[WHAT YOU ARE ASKED TO DO] Show each line of the listing in which the word "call" occurs.

[RECORDED DATA]
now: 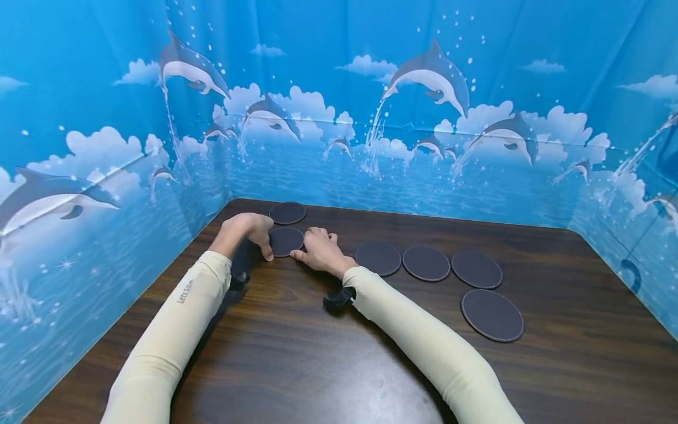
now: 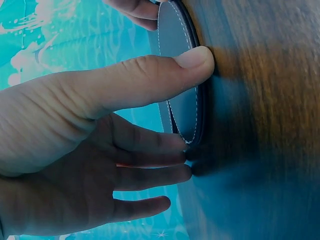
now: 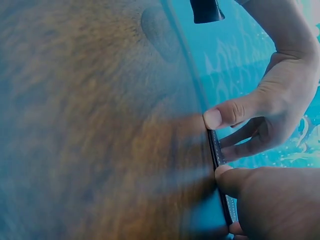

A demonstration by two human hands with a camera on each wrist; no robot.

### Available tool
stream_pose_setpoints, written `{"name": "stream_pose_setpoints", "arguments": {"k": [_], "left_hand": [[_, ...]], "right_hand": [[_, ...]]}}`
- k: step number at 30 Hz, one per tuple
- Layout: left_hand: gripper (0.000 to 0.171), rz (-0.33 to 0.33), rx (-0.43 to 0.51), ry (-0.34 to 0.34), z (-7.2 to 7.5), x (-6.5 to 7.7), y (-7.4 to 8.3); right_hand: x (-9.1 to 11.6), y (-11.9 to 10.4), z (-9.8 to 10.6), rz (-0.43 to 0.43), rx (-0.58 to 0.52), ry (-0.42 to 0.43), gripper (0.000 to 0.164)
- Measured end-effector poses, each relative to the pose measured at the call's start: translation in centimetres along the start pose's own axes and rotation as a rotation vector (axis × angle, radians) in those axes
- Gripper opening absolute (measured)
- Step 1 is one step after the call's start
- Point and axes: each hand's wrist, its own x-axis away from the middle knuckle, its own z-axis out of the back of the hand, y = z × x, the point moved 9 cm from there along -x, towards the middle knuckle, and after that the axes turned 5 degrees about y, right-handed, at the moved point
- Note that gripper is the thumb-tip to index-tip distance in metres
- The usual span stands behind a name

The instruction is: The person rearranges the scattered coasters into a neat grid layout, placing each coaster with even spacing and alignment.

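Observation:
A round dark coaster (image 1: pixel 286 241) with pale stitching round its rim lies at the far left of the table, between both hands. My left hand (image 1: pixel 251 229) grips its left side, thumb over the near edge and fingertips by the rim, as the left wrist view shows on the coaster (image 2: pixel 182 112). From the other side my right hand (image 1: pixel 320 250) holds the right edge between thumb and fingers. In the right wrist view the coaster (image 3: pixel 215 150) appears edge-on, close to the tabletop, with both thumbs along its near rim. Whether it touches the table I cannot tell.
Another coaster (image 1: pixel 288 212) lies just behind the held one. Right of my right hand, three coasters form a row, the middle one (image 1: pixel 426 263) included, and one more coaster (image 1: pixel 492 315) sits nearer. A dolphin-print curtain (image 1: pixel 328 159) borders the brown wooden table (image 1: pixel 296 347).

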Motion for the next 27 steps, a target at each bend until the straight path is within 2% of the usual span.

[PROBLEM SOLUTION]
- Measured end-effector poses, each relative to the pose measured at the call's start: translation in centimetres along the start pose's own axes and rotation as a rotation vector (axis × angle, radians) in those axes
- Step 1 is one step after the call's start

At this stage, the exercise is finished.